When the founders started the club’s Instagram account, it reached 200 followers in a single day. Proehl said the whole executive team felt like influencers, and it felt good because it proved they were fulfilling an unmet need. The account now has over 500 followers.

“It was very validating to see people be excited about it,” she said. “I wish I had found people like this earlier.” 

Julia Doyle, a 19-year-old political science sophomore, follows the club on social media and sees it as a great way for people who have similar passions and interests to come together for the sake of sustainability. 

Doyle has been thrifting for about two years and said Gainesville is a great place for secondhand shopping because of stores like Sandy’s Savvy Chic Resale Boutique and the Haven Hospice Attic Resale Store. They’re functioning through the COVID-19 pandemic, she said, with mask policies enforced at stores and limited dressing room use. 

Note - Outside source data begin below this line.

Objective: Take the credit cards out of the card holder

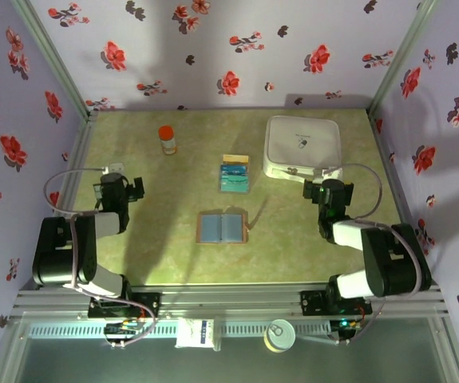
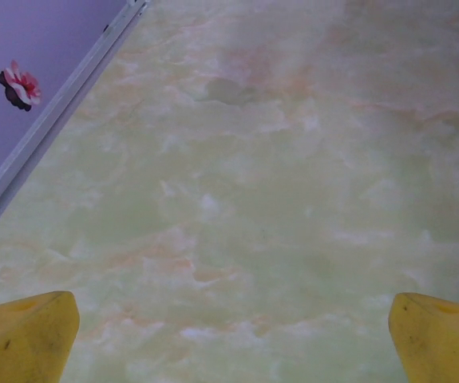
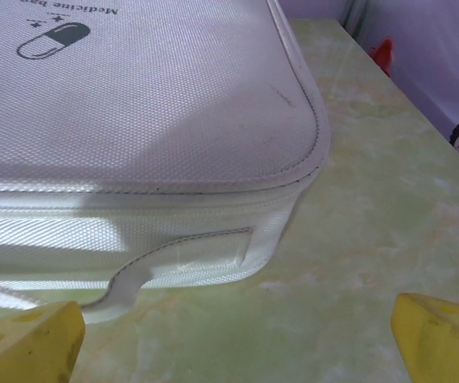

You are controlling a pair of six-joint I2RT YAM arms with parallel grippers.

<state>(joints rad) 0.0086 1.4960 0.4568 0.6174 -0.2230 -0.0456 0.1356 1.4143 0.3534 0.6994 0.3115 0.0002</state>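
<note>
- Top view: my left gripper (image 1: 137,188) and right gripper (image 1: 318,190) both stood wide open, holding nothing.
- The card holder (image 1: 223,227) lay opened flat mid-table between them, inward of each gripper and closer to the bases. Neither arm was clearly nearer.
- Its long axis ran left-right, the fold near-far.
- The teal credit cards (image 1: 234,177) sat stacked just beyond it, apart from it, long axis near-far, with the pale yellow one at the far end. Couldn't tell if any cards sat in the pockets.
- Left wrist: my fingertips (image 2: 29,335) were spread over the bare table (image 2: 237,199). I judged the holder was off to my right.
- Right wrist: my fingertips (image 3: 29,343) were spread, facing the white medicine bag (image 3: 133,120) without touching it. I judged the holder was off to my left.
</note>
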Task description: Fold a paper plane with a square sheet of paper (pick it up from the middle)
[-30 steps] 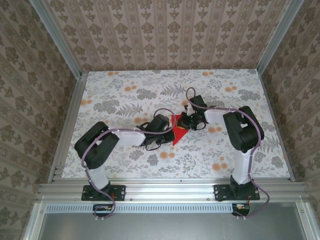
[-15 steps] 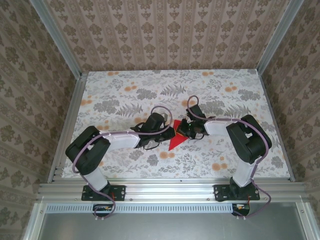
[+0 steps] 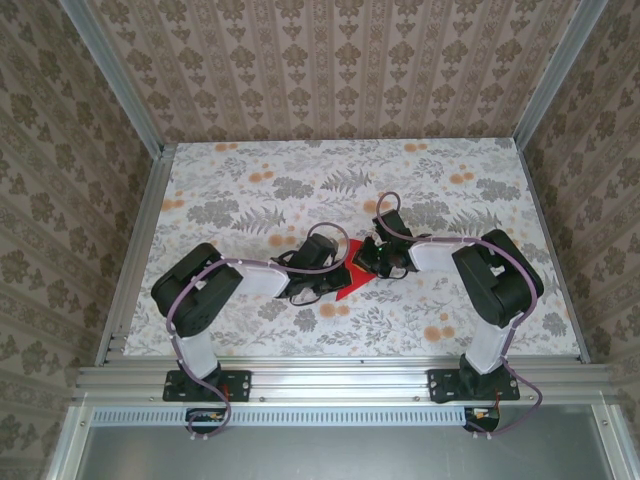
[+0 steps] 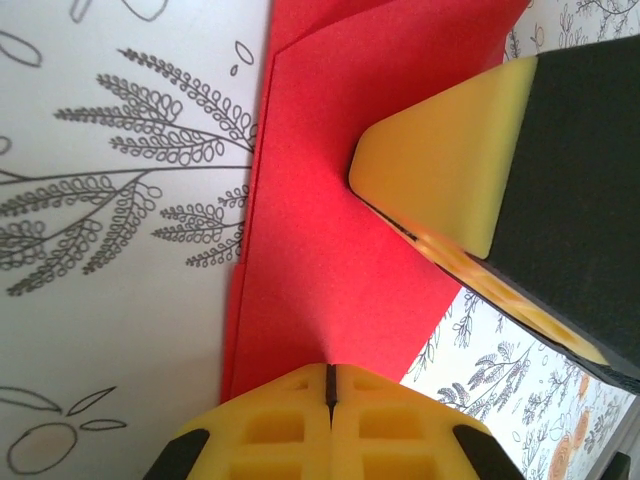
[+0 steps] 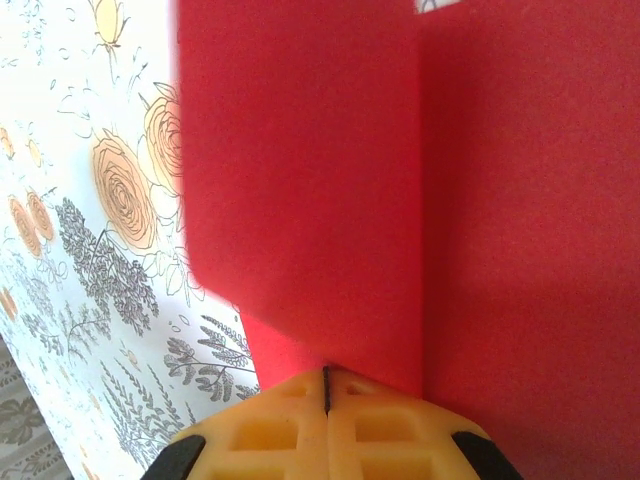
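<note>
No text, label, number or sign is readable on the square sheet of paper point(image 3: 350, 287) or the table point(image 3: 250, 180)

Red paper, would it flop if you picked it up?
The red paper is probably floppy and light: it looks thin, with one flap raised off the rest. It likely keeps its folds, since a sharp crease shows.

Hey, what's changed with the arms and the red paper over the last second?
The right gripper slid slightly left and nearer. The left gripper pulled back left, then returned. The red paper shifted a little nearer with them. Both stayed shut on the paper, and nothing was let go.
</note>
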You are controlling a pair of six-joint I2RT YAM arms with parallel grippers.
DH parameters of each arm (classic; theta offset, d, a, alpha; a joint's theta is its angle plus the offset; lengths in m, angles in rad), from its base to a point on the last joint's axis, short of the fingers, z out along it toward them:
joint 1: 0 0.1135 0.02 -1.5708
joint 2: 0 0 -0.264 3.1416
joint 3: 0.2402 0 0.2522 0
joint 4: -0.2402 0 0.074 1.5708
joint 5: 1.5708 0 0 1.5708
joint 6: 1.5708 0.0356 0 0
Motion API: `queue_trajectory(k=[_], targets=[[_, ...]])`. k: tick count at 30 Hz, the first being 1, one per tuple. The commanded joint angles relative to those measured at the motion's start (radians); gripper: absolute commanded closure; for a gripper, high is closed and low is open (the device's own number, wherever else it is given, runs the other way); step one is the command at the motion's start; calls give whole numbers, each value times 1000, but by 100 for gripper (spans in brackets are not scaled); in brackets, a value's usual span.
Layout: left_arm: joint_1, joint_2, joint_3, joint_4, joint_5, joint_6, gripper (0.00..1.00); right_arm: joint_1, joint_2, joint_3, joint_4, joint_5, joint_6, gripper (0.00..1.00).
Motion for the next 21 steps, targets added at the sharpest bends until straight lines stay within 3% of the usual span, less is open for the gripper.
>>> queue_trajectory(k=[1, 10, 21], targets=[[-3, 4, -22, -141, -40, -14, 99, -21, 26, -33, -9, 11, -47, 93], [-4, 4, -56, -211, -24, 0, 100, -113, 42, -19, 70, -47, -235, 93], [-4, 19, -53, -217, -10, 4, 100, -236, 129, 35, 138, -81, -296, 92]])
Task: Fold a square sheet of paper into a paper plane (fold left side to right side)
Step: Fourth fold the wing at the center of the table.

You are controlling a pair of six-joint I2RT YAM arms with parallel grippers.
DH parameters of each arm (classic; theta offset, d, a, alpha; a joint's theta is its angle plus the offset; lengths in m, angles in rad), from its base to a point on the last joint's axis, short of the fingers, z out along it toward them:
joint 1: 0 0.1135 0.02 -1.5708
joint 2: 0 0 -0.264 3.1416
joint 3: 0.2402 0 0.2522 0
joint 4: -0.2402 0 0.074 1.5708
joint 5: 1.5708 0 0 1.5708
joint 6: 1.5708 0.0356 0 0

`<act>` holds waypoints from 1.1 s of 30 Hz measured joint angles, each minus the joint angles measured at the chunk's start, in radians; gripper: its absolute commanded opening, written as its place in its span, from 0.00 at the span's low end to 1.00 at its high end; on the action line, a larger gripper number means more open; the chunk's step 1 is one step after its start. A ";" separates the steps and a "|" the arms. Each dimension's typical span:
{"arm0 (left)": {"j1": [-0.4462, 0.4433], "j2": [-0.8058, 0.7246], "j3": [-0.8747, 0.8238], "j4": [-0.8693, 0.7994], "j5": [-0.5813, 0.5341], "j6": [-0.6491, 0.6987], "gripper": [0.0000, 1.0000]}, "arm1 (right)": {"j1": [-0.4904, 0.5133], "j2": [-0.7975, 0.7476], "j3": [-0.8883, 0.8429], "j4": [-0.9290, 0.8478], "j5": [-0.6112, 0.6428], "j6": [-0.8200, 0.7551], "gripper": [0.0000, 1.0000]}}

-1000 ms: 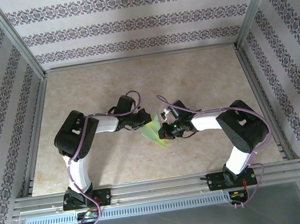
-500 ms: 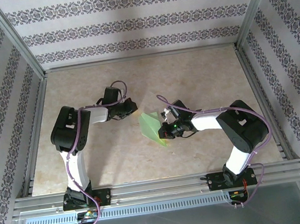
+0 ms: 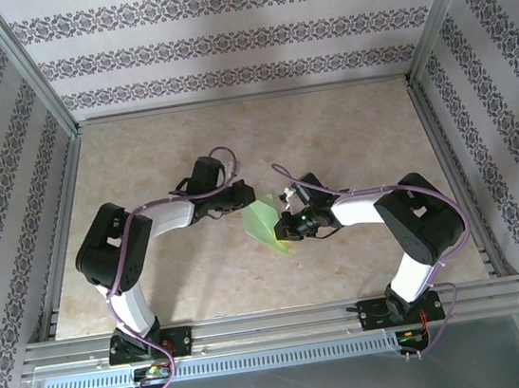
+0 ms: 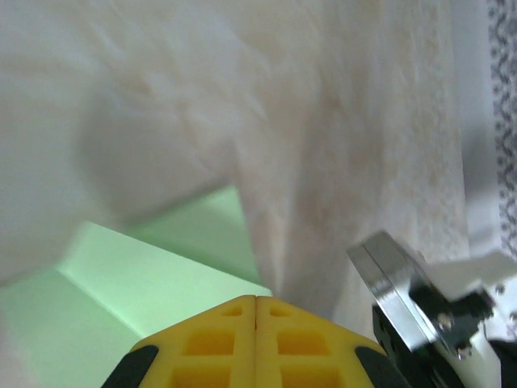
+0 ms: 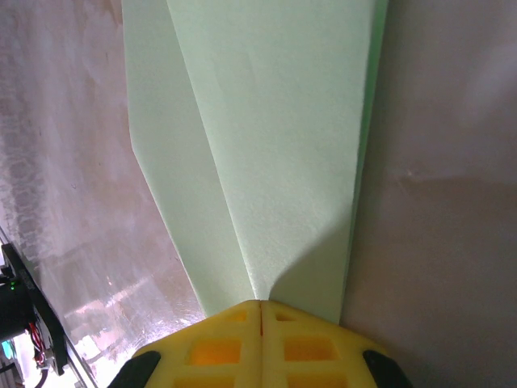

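Since half a second ago the left gripper (image 3: 242, 199) has swung back in from the open tabletop (image 3: 347, 134) to the far left edge of the green paper (image 3: 264, 220), and its elbow has dropped lower and further left; the right gripper (image 3: 286, 226) and the paper lie as they did; the paper sits near the middle of the table between the two grippers, already folded, with long creases running its length in the right wrist view; the left gripper's yellow fingers (image 4: 210, 343) are pressed together, their tip just over the paper's edge, though the blur hides whether they touch it; the right gripper's fingers (image 5: 218, 347) are likewise pressed together, tip set against the near end of the paper where two creases meet; whether a layer is caught between them cannot be told
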 measured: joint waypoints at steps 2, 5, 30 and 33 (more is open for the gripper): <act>-0.021 0.029 0.003 0.000 0.013 -0.005 0.03 | 0.000 0.000 0.002 -0.004 0.000 0.000 0.00; -0.025 0.080 0.015 -0.001 0.016 -0.012 0.03 | 0.000 0.000 0.002 -0.004 0.001 0.000 0.00; -0.024 0.132 0.036 -0.019 0.000 -0.035 0.02 | 0.001 0.024 0.158 -0.066 0.012 0.082 0.00; -0.024 0.132 0.036 -0.019 0.000 -0.035 0.02 | 0.010 0.072 0.182 -0.061 0.015 0.088 0.00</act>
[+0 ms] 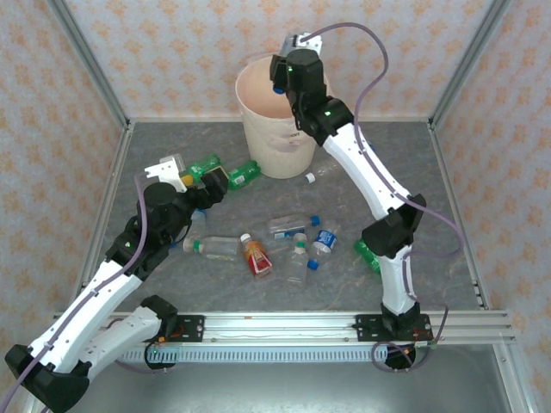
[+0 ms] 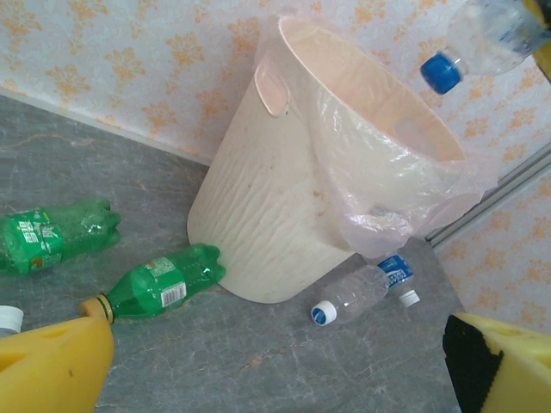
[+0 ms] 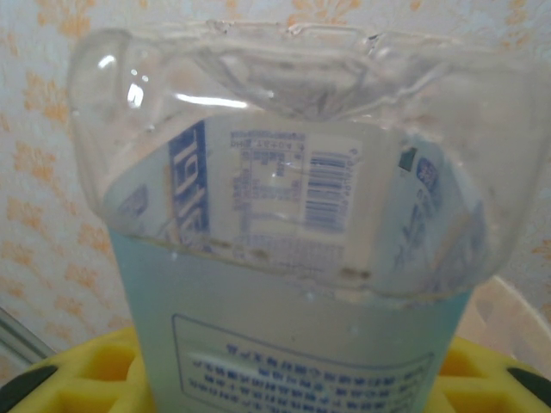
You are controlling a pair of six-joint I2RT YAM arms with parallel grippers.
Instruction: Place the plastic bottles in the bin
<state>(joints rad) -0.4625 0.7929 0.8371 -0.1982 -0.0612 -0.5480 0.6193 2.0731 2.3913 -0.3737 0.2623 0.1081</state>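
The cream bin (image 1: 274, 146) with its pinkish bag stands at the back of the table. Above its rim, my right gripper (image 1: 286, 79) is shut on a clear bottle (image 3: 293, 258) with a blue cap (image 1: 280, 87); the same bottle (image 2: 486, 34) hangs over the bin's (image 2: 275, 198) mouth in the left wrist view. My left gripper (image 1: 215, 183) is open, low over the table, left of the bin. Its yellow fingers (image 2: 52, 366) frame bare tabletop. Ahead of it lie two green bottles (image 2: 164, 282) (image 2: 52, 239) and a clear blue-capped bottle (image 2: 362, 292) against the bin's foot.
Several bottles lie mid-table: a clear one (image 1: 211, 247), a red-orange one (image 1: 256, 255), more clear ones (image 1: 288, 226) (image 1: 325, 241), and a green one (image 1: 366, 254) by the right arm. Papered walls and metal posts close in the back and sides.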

She sees thrifting as a skill and wants to continue doing it to raise awareness of the fashion industry’s deeper issues. Doyle didn’t know about the questionable methods of fast fashion until about a year ago and thinks the lack of awareness for it is a big problem.

She said UF has been missing a group like Thrifting Club.

“A lot of people don’t really see what goes on behind closed doors or across the world,” she said. “If we could spread that awareness more, it would make a very significant impact.”

Thrifting Club hopes to educate its members on issues pertaining to fast fashion with activities and workshops once it can meet in person.